Miguel Reyes is perhaps a bit more optimistic.

“Nutanix is listening to the partners in the field,” said Reyes, commercial director of Mexico City-based IT consultancy JustOne Solutions. “Any healthy business relationship needs the commitment from both parties. Nutanix reinforces the benefits to partners who focus on developing their capabilities and sales process.”

For his part, Alvarez remains upbeat.

“We need to invest where we’ve fallen short,” he said, repeating a mantra he has maintained since arriving at Nutanix. Nutanix Elevate, he added, “will yield [partners] more earnings potential with clarity and predictability and simplicity, and we suspect we’re going to see a surge of new partners.”

Nutanix Elevate: Not About the Biggest or Most Profitable Partners

What exactly, then, does Nutanix Elevate entail? For starters, simplicity. As one example, the entire partner program description now runs two-and-a-half pages instead of the previous 33.

Of course, the actual changes go much deeper. Notably, Nutanix Elevate comprises a competency-based model. The company has done away with tiered participation — in its case, the pioneer, scaler and master levels will disappear. Alvarez wanted to emphasize partner capability, not size.

“It’s no longer about who sells the most or who’s the biggest,” he said.

Instead, Nutanix will place partners into one of two buckets: cloud professional or cloud champion.

“We certainly value performance and sales achievement, but we’ve put more emphasis on competency,” Alvarez said. “We feel that giving all partners of all shapes and sizes the opportunity to really show their value and their competency, and to have an equal playing field to compete with all other types of partners, [is key].”

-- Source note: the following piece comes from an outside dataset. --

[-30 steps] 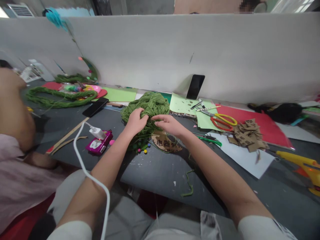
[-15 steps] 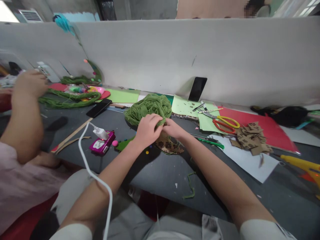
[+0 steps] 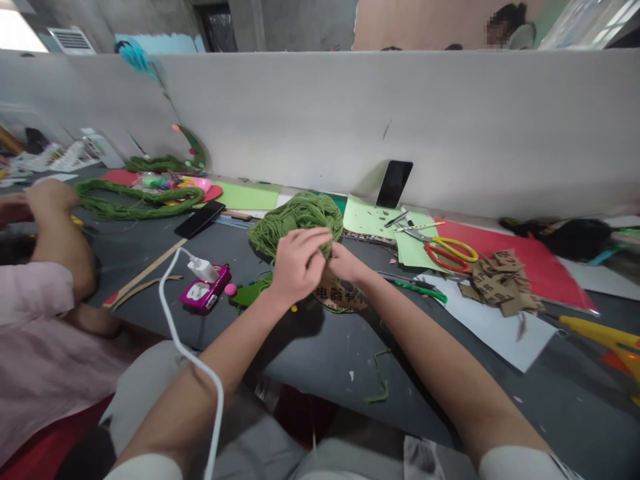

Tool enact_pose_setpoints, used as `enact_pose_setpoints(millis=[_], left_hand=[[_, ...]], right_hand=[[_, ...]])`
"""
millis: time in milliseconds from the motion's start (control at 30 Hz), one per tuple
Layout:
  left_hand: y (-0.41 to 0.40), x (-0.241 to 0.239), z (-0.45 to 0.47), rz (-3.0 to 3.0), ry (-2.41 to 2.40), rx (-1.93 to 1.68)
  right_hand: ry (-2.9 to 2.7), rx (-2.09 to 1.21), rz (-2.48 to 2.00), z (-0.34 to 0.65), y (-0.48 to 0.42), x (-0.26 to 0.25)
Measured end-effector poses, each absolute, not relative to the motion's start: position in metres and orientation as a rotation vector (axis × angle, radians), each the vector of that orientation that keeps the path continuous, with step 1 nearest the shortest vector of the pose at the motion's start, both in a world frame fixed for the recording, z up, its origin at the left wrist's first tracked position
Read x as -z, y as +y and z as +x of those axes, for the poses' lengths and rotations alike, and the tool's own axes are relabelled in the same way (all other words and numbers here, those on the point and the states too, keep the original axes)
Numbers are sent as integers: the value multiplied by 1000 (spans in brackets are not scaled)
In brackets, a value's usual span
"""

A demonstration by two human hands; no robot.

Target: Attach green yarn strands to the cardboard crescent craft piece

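Observation:
A loose bundle of green yarn [image 3: 295, 217] lies on the dark table [image 3: 310, 340] in front of me. My left hand [image 3: 297, 263] is raised just before the bundle, fingers bent and pinching green strands. My right hand [image 3: 346, 261] sits close behind it, fingers closed on the same yarn, partly hidden by the left hand. Under both hands lies a brown cardboard piece [image 3: 340, 297] with printed characters, beside a green felt shape [image 3: 250, 292] and small coloured pompoms.
Yellow-and-red scissors [image 3: 450, 250] rest on green paper at the right, near cardboard scraps [image 3: 500, 283] and a yellow glue gun [image 3: 605, 333]. A pink charger [image 3: 205, 293] with a white cable lies left. A person in a pink sleeve [image 3: 35, 293] works at the left. A phone [image 3: 394, 183] leans on the partition.
My hands drew together from apart on the yarn bundle and lifted slightly toward me, holding strands. The person at the left lowered an arm onto the table.

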State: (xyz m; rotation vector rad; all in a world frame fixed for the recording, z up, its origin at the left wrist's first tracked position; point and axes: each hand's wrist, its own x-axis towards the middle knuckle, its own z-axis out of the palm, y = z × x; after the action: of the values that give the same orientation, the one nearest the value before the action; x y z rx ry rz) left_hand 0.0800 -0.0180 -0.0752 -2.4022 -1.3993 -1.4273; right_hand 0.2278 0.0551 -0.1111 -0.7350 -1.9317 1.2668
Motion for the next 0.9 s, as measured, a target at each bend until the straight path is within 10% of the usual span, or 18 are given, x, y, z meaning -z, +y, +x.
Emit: enact_pose_setpoints(millis=[233, 467, 900], left_hand=[[29, 105, 36, -2175, -2004, 1492], [8, 98, 49, -2324, -1766, 632], [-1, 89, 47, -2511, -1615, 506]], right_hand=[[-1878, -1498, -874, 224, 48, 106], [-1840, -1533, -943, 228, 50, 109], [-1330, -1894, -970, 230, 56, 103]])
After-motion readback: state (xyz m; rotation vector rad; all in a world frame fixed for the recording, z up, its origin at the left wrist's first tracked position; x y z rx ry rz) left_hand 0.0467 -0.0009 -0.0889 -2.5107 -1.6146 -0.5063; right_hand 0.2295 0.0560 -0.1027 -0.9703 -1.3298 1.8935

Each designation requires certain training and Nutanix-specific certification. A cloud champion, as one might imagine, invests more time and effort and therefore will end up earning more money. Nutanix will unveil its specializations later this year.

“We would love partners to have that MBA-type of level to be specialists in … different domains,” Alvarez said. “If they have those, they can earn more because they’ve made that investment of time and money resources.”

But not all partners have to wait that long. Current master participants will get a boost on Sept. 10. That’s when every Nutanix Master partner in good standing in the current charter program will automatically become a cloud champion.

“They’ll immediately start earning all of the new wonderful incentives,” Alvarez said. “They don’t have to do anything.”

Scalers, meanwhile, have one year to choose whether to …

… invest in cloud professional or cloud champion, and take the requisite tests. Pioneers get a little less time — six months. Regardless, Nutanix will keep the legacy channel program going in parallel with Nutanix Elevate so partners don’t lose any benefits.

“They’re not under pressure; they don’t have to hurry up and take people out of the streets to take all the necessary requirements,” Alvarez said.

As partners begin with Elevate, they’ll probably want some help. Nutanix is meeting that need with an Americas partner support center. It will offer presales assistance, answers for technical questions and more. The center is open Monday-Friday, 9 a.m.-6 p.m. ET. And as Nutanix Elevate takes off, the vendor will scale the support center into other markets.

What Else Does Nutanix Elevate Contain?

Nutanix also has instituted Performance Plus deal registration. Nothing is new in terms of a partner identifying and claiming a deal. Now, though, the process confers “a lot more protection,” eliminating the ability for another partner or the inside sales team to encroach and undercut on price. And speaking of Nutanix inside sales, under Nutanix Elevate, that team must bring a channel partner into every opportunity.

“That builds trust and collaboration,” Alvarez said. “But the magic here, and the exciting part of it is, you’re now inviting a partner based on their competency. It’s the right partner at the right time.”

Alvarez agreed that he aimed to eliminate some “territorial behavior” but, more importantly, he wanted to include more channel partners in deals for which they previously would not have been eligible.

To that end, he and his team further simplified operations by giving partners one portal. This means everything partners need to access – deal registration, marketing campaigns and so on – now reside in a single, consolidated interface.

What partners may care most about, however, lies in the financial fine print. Nutanix appears to have delivered with “enhanced profitability potential,” as Alvarez put it. That starts with incentives. Responding to partners’ requests, Nutanix Elevate now gives partners six months to expand within a new customer and earn more money.

“This is probably the No. 1, No. 2 ask that I’ve been hearing,” Alvarez said. “This is a really big deal.”

In other words, a Nutanix sale into a new client no longer means one and done. Partners now get six months to sell more Nutanix solutions to that customer and continue reaping the rewards.

“If they do all the right things they’re supposed to, the earnings potential is just huge,” he said.

A final note: Nutanix Elevate autopays every cloud professional and cloud champion partner for incentives.

“Complexity hinders the ability for partners to grow,” Alvarez said. Under Elevate, “partners, when entitled to incentives and rebates, no longer have to go through complex processes.”

Partners Have More to Sell

The momentum at Nutanix does not just apply to its partner program. This week, the company unveiled an enhanced version of its hyperconverged infrastructure (HCI) software, and a Kubernetes-based multicloud platform-as-a-service (PaaS) product. Finally, Nutanix announced a partnership with one of the big three public cloud vendors.

The HCI software now comes with 50% faster performance, easier zero-trust security and virtual networking that simplifies cloud deployments. It also features Prism Ultimate, which contains application insights and automation for troubleshooting. Nutanix Prism can even monitor non-Nutanix environments.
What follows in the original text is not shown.